| Action item |
An exact repetition of the data below, without images, is the expected answer.

☆ ☆ ☆

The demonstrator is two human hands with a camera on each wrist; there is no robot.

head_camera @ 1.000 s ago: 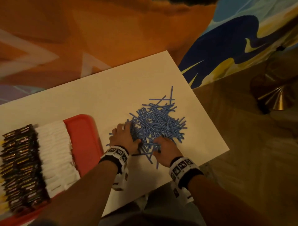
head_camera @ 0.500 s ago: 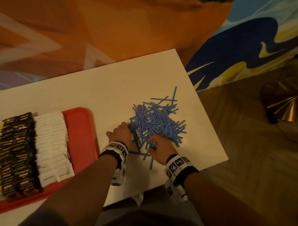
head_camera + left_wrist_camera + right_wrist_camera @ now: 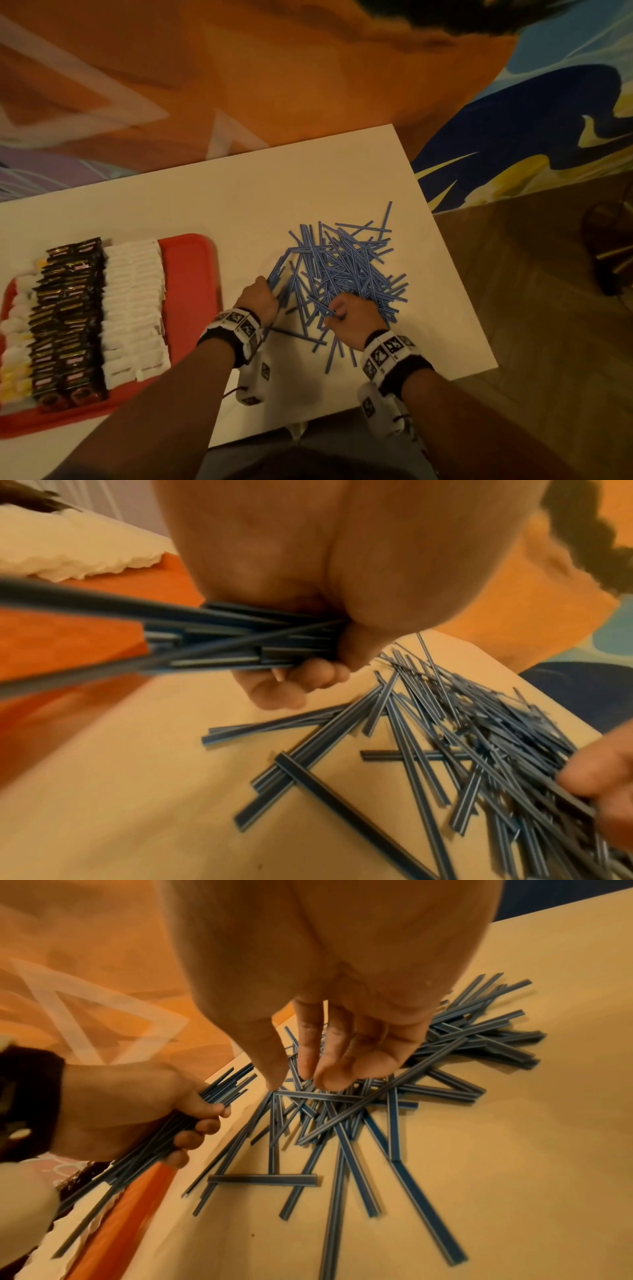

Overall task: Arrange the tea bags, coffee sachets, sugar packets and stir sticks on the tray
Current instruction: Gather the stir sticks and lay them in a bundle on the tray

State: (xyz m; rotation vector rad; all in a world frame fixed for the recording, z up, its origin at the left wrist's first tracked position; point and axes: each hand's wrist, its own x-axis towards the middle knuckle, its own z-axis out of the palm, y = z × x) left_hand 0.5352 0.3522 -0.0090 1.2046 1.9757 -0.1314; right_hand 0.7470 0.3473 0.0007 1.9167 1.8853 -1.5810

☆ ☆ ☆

| Written answer |
The demonstrator is two human hands with a camera on each wrist; there is no robot.

head_camera @ 1.000 s ago: 
head_camera @ 0.500 s ago: 
head_camera + left_wrist_camera + right_wrist_camera @ now: 

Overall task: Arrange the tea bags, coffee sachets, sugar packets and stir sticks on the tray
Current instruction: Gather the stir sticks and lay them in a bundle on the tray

State: (xyz m; rotation vector rad; all in a world frame fixed for the recording, z up, its origin at the left wrist's first tracked position; point and axes: each hand's wrist, its own x-axis towards the middle knuckle, its own z-axis out of the palm, y = z × x) left_hand 0.5352 0.3522 -0.0090 1.2046 1.9757 -0.1314; right_hand 0.7470 0.3473 0.0007 1.9167 1.8853 -1.5810

Work on the answer is now done.